Source data:
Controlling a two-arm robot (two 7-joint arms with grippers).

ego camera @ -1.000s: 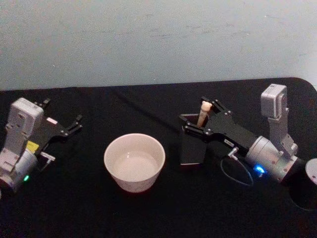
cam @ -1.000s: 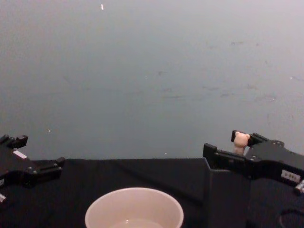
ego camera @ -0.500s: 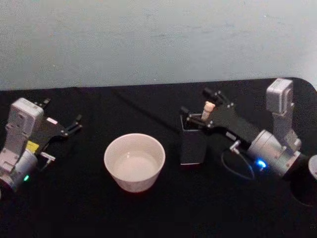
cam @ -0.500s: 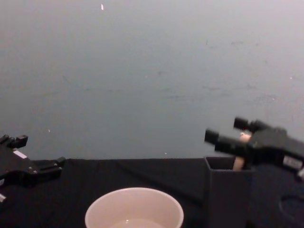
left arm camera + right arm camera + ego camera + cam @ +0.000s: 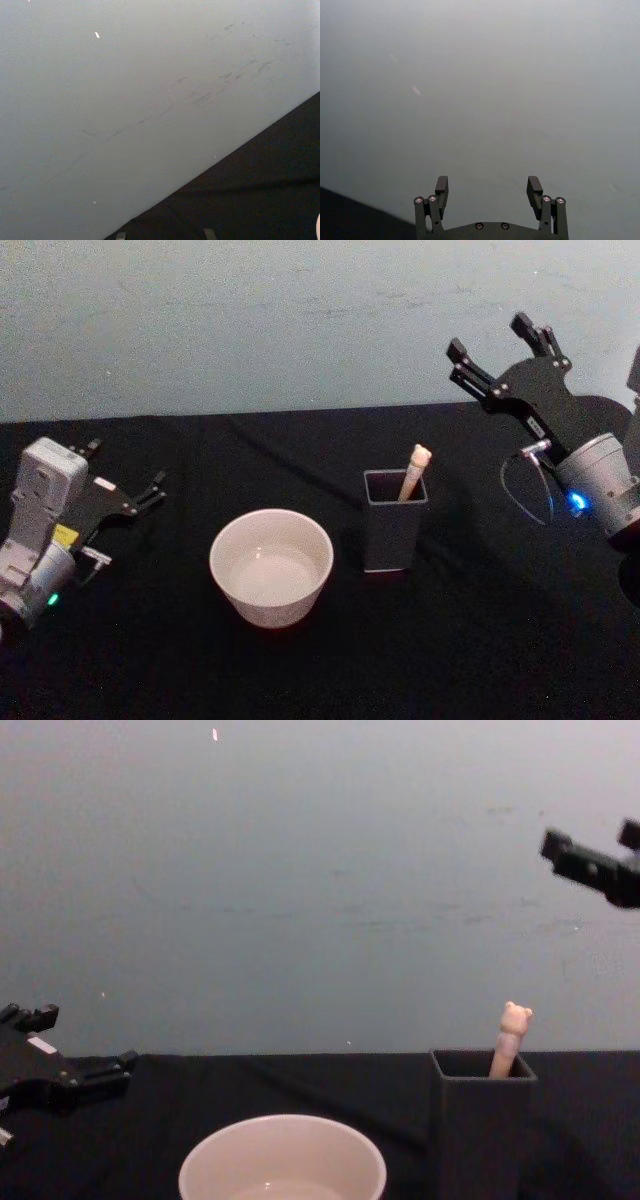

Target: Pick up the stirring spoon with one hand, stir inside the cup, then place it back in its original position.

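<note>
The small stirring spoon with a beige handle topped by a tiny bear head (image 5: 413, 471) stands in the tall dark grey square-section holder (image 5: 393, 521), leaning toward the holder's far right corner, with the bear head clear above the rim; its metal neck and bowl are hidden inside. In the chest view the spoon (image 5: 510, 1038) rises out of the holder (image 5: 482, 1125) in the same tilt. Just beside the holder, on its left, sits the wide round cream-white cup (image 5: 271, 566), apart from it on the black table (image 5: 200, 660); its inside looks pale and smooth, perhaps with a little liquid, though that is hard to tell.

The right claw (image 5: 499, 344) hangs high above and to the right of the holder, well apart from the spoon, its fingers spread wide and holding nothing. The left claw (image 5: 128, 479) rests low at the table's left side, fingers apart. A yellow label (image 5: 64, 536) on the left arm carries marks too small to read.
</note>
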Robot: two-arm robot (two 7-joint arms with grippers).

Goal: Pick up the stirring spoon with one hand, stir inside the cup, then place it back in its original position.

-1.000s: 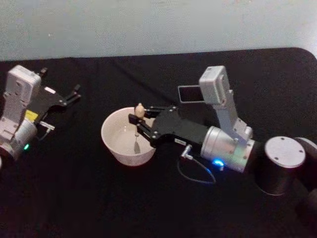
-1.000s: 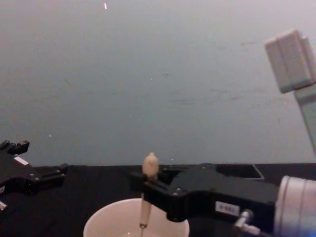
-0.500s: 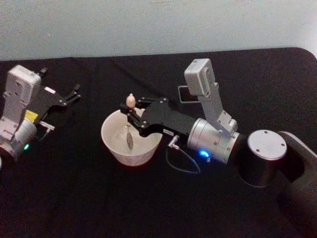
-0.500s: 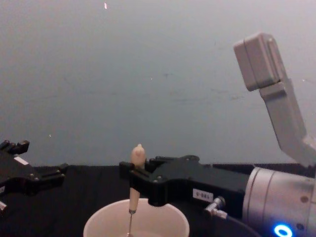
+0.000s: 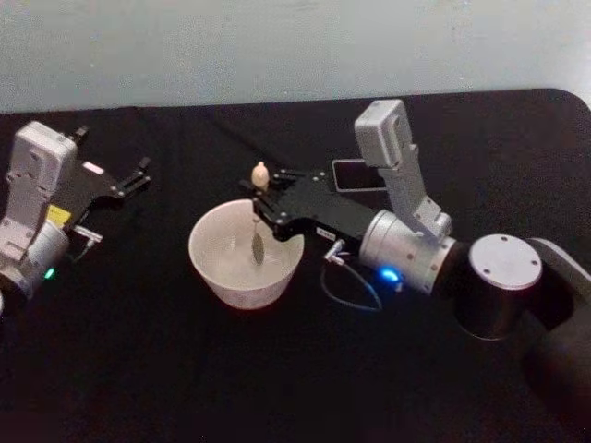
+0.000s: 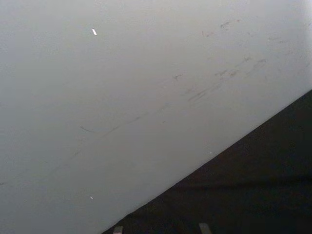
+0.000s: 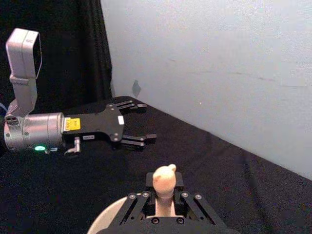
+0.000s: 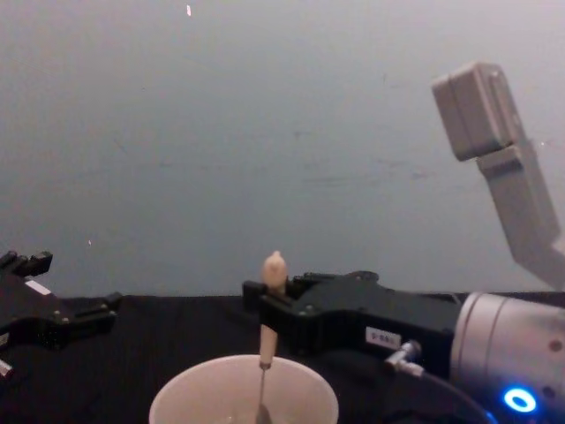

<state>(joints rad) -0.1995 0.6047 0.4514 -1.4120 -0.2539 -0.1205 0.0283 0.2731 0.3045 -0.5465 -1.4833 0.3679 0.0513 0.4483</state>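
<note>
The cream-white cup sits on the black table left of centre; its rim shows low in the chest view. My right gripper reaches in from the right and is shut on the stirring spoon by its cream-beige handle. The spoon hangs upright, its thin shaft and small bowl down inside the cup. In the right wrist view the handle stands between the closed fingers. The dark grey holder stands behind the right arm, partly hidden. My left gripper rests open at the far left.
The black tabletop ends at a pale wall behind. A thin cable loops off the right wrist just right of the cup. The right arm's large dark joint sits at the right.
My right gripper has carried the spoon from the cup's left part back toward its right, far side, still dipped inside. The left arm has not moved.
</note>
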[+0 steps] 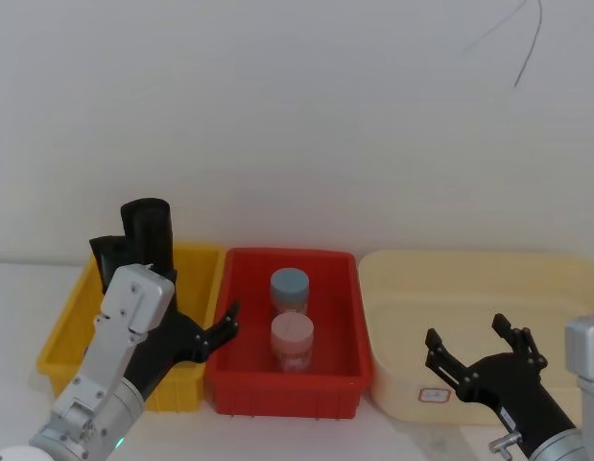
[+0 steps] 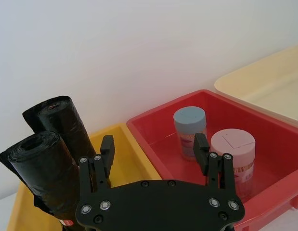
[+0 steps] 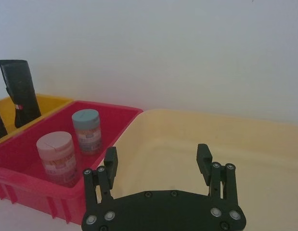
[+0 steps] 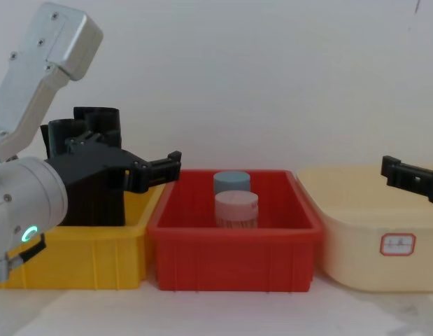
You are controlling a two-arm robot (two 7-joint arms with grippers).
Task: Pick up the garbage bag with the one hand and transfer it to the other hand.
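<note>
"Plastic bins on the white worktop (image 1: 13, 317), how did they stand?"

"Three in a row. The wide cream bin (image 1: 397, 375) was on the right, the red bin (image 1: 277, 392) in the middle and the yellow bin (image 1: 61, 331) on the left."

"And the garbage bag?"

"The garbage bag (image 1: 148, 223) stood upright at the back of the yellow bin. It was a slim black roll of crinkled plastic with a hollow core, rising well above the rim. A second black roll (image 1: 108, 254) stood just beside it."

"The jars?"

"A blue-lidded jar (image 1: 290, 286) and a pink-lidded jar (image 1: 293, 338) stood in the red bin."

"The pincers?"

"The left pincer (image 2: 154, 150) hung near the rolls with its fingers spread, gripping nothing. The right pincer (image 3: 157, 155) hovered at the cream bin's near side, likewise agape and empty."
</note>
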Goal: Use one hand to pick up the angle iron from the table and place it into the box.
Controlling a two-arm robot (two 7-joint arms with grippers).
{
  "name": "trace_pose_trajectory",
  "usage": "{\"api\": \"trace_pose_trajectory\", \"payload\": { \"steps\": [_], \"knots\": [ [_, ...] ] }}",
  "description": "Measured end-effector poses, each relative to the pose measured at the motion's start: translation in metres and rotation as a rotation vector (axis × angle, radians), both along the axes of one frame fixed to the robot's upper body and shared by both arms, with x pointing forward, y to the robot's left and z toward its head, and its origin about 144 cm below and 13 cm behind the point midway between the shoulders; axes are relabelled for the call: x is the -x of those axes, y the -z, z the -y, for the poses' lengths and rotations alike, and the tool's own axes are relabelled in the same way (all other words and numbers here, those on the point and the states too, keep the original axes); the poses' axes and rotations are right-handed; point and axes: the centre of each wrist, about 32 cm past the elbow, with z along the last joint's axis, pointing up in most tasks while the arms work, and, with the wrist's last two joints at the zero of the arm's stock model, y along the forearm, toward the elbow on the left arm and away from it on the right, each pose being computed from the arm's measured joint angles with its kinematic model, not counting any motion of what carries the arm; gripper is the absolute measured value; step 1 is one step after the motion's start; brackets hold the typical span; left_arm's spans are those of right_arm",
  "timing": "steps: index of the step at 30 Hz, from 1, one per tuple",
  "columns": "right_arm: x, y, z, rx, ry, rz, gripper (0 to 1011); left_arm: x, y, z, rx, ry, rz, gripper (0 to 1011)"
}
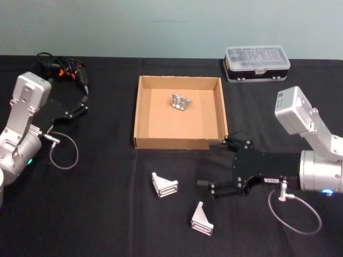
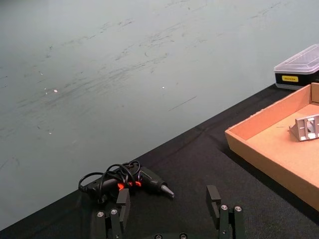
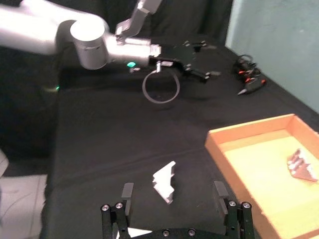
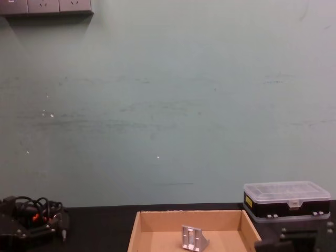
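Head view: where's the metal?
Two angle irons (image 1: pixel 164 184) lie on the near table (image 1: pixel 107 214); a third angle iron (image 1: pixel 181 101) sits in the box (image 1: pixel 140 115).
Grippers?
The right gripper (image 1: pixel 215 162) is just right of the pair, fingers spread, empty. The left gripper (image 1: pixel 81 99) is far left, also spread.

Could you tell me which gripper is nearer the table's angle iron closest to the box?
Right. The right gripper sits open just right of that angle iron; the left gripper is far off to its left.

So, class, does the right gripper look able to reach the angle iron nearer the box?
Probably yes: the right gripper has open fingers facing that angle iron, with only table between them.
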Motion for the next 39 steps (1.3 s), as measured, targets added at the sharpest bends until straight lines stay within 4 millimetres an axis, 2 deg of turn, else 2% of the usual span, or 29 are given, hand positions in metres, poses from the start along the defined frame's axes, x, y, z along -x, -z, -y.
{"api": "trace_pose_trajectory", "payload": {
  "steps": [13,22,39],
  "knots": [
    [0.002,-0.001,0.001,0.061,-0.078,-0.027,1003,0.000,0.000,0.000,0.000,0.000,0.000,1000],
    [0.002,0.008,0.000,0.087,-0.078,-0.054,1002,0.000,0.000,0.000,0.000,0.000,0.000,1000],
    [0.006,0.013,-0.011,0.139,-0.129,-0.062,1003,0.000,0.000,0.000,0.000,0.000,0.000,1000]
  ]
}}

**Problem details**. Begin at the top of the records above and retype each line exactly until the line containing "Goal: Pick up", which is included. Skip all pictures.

**Exercise solution**.
Controlling a two-arm robot (two 7-joint arms with grippers).

ego camera @ -1.000s: 
cam @ -1.000s: 
ego camera @ -0.500s: 
cam @ -0.500s: 
left arm camera + right arm camera + ego camera + cam @ +0.000s: 

Target: Pick up the stirring spoon with one hand, stir inside the cup, then place it back in its original position.

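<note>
The small stirring spoon with a beige handle topped by a tiny bear head (image 5: 413, 471) stands in the tall dark grey square-section holder (image 5: 393, 521), leaning toward the holder's far right corner, with the bear head clear above the rim; its metal neck and bowl are hidden inside. In the chest view the spoon (image 5: 510, 1038) rises out of the holder (image 5: 482, 1125) in the same tilt. Just beside the holder, on its left, sits the wide round cream-white cup (image 5: 271, 566), apart from it on the black table (image 5: 200, 660); its inside looks pale and smooth, perhaps with a little liquid, though that is hard to tell.

The right claw (image 5: 499, 344) hangs high above and to the right of the holder, well apart from the spoon, its fingers spread wide and holding nothing. The left claw (image 5: 128, 479) rests low at the table's left side, fingers apart. A yellow label (image 5: 64, 536) on the left arm carries marks too small to read.
</note>
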Robot: two-arm robot (two 7-joint arms with grippers).

Goal: Pick up the stirring spoon with one hand, stir inside the cup, then place it back in its original position.

The response above is complete.